▶ WORK ORDER:
Starting at the first line of the data, please print exactly those lines through the one that holds "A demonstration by", omitting every picture.

#### EXERCISE MATERIALS

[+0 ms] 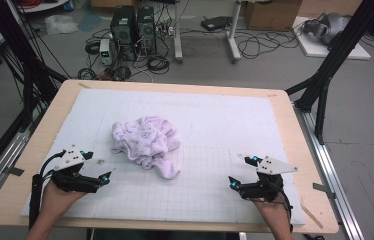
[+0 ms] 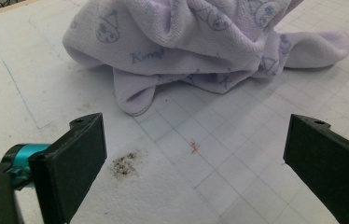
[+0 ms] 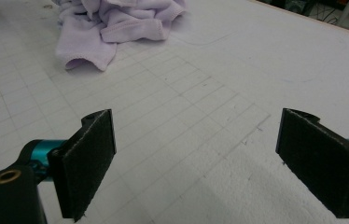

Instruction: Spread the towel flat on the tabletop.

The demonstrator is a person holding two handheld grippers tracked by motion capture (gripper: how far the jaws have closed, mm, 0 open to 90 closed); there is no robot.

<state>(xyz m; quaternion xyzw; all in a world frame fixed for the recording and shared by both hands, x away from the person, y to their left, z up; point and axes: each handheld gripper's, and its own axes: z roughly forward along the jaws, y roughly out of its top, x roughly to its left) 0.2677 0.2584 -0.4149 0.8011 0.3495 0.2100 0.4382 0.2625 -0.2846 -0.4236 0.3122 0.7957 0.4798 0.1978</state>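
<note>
A crumpled pale lilac towel point(image 1: 146, 142) with small printed figures lies in a heap near the middle of the white gridded mat point(image 1: 210, 120). My left gripper point(image 1: 97, 167) rests at the mat's front left, a short way left of the towel, open with nothing between its jaws. From the left gripper view the towel point(image 2: 196, 42) lies just ahead of the wide-apart jaws. My right gripper point(image 1: 240, 172) sits at the front right, open and empty, farther from the towel. The right gripper view has the towel point(image 3: 116, 23) at its upper left, well beyond the jaws.
The mat lies on a wooden table point(image 1: 302, 165) with bare edges all round. A small dark smudge point(image 2: 126, 164) marks the mat ahead of the left jaw. Black frame posts point(image 1: 325, 80) stand at both table sides; computers point(image 1: 132, 30) and cables sit on the floor behind.
</note>
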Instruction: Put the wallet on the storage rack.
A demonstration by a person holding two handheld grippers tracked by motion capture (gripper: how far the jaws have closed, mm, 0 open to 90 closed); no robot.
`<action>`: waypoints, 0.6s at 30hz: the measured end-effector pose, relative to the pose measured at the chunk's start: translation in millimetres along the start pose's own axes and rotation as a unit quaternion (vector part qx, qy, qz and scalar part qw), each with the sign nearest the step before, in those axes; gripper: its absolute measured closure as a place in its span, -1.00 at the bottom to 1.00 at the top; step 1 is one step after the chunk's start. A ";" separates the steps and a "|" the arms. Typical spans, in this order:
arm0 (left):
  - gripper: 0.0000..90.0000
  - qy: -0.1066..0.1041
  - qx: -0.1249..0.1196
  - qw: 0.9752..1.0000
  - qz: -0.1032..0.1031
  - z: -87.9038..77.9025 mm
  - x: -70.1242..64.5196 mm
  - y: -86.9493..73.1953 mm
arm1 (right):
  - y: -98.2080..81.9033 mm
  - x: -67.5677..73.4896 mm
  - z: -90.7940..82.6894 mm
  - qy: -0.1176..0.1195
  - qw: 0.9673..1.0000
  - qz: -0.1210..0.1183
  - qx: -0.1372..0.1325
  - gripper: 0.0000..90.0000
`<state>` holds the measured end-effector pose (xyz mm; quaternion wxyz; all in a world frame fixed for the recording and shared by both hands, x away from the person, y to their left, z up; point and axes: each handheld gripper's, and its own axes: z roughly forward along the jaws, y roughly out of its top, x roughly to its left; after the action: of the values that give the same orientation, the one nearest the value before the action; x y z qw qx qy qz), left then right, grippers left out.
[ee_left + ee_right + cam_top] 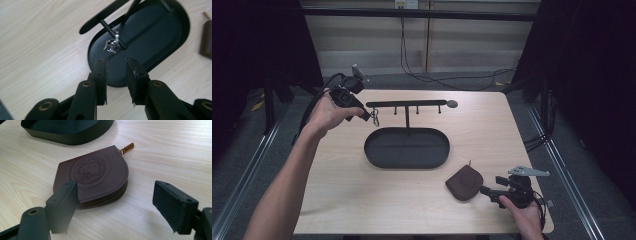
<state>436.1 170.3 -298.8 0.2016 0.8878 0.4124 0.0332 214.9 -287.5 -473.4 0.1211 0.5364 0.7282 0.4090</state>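
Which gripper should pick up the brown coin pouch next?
Right. The right gripper is open just in front of the coin pouch; the left gripper is up by the rack's keyring.

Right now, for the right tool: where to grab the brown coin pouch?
Take the brown pouch across its rounded zipper edge nearest the right tool, coming in low and level along the table. It lies flat and thin; the open jaws already straddle that edge.

Oval tray (384, 159) sits mid-bench (337, 200); hook rack (406, 103) rises from its rear edge. Key ring (375, 118) hangs off rack's left end, left tool (366, 115) just beside it. Coin pouch (464, 182) lies right-front of tray, right tool (484, 190) touching pouch's right side.
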 end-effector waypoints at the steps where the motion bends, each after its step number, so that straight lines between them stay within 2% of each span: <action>1: 0.51 0.002 -0.003 1.000 -0.002 1.1 -1.5 -3.0 | 0.0 0.1 -0.1 0.000 1.000 0.000 0.000 -0.53; 3: 0.48 0.007 -0.005 1.000 -0.002 3.5 -2.7 -9.5 | 0.0 -0.1 -0.2 -0.001 1.000 0.000 0.000 -0.53; 5: 0.41 0.002 -0.011 1.000 0.000 4.5 -3.2 -16.0 | 0.0 -0.4 0.1 -0.001 1.000 0.001 -0.001 -0.53; 8: 0.27 0.007 -0.021 1.000 -0.022 4.9 -1.5 -25.6 | 0.1 -0.6 0.1 -0.002 1.000 0.001 -0.001 -0.54; 9: 0.22 0.007 -0.027 0.999 -0.021 4.5 -0.4 -29.0 | 0.2 -0.9 0.2 -0.002 1.000 0.001 -0.001 -0.54; 12: 0.09 0.000 -0.044 0.999 -0.027 5.4 1.7 -38.2 | 0.1 -0.7 0.3 -0.002 1.000 0.001 0.000 -0.54; 13: 0.04 -0.018 -0.067 0.997 -0.016 9.1 2.8 -47.3 | 0.2 -0.9 0.3 -0.002 1.000 0.001 0.000 -0.54; 14: -0.07 -0.018 -0.067 0.997 -0.016 9.1 2.8 -47.3 | 0.2 -0.9 0.3 -0.002 1.000 0.001 0.000 -0.54; 16: -0.08 -0.026 -0.079 0.996 -0.023 14.3 3.0 -56.1 | 0.3 -1.0 0.4 -0.002 1.000 0.002 0.001 -0.54; 18: -0.20 -0.029 -0.083 0.996 -0.024 19.3 3.5 -63.9 | 0.4 -0.7 0.8 -0.002 1.000 0.001 0.001 -0.54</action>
<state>396.8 203.4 -341.6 0.2870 0.8587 0.4230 0.0365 215.9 -287.7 -473.8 0.1217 0.5382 0.7278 0.4072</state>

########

▶ RESULT OF THE TASK:
[+0 ms] 
[+0 ms] 
[+0 ms] 

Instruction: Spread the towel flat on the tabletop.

The demonstrator is a person holding two handheld grippers tracked by motion capture (gripper: how far the jaws have closed, mm, 0 open to 90 closed); there is no robot.

<state>(xyz m; quaternion xyzw; all in a world frame fixed for the recording and shared by both hands, x away from the person, y to their left, z up; point and axes: each handheld gripper's, and its own axes: z roughly forward along the jaws, y roughly out of its top, x roughly to its left) 0.2677 0.2584 -0.4149 0.8011 0.3495 0.2100 0.4382 0.2625 -0.2846 -0.4236 0.3122 0.7957 0.4798 0.1978</state>
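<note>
A crumpled pale lilac towel point(image 1: 146, 142) with small printed figures lies in a heap near the middle of the white gridded mat point(image 1: 210, 120). My left gripper point(image 1: 97, 167) rests at the mat's front left, a short way left of the towel, open with nothing between its jaws. From the left gripper view the towel point(image 2: 196, 42) lies just ahead of the wide-apart jaws. My right gripper point(image 1: 240, 172) sits at the front right, open and empty, farther from the towel. The right gripper view has the towel point(image 3: 116, 23) at its upper left, well beyond the jaws.
The mat lies on a wooden table point(image 1: 302, 165) with bare edges all round. A small dark smudge point(image 2: 126, 164) marks the mat ahead of the left jaw. Black frame posts point(image 1: 325, 80) stand at both table sides; computers point(image 1: 132, 30) and cables sit on the floor behind.
</note>
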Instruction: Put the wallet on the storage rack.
A demonstration by a person holding two handheld grippers tracked by motion capture (gripper: how far the jaws have closed, mm, 0 open to 90 closed); no robot.

At this stage, the exercise is finished.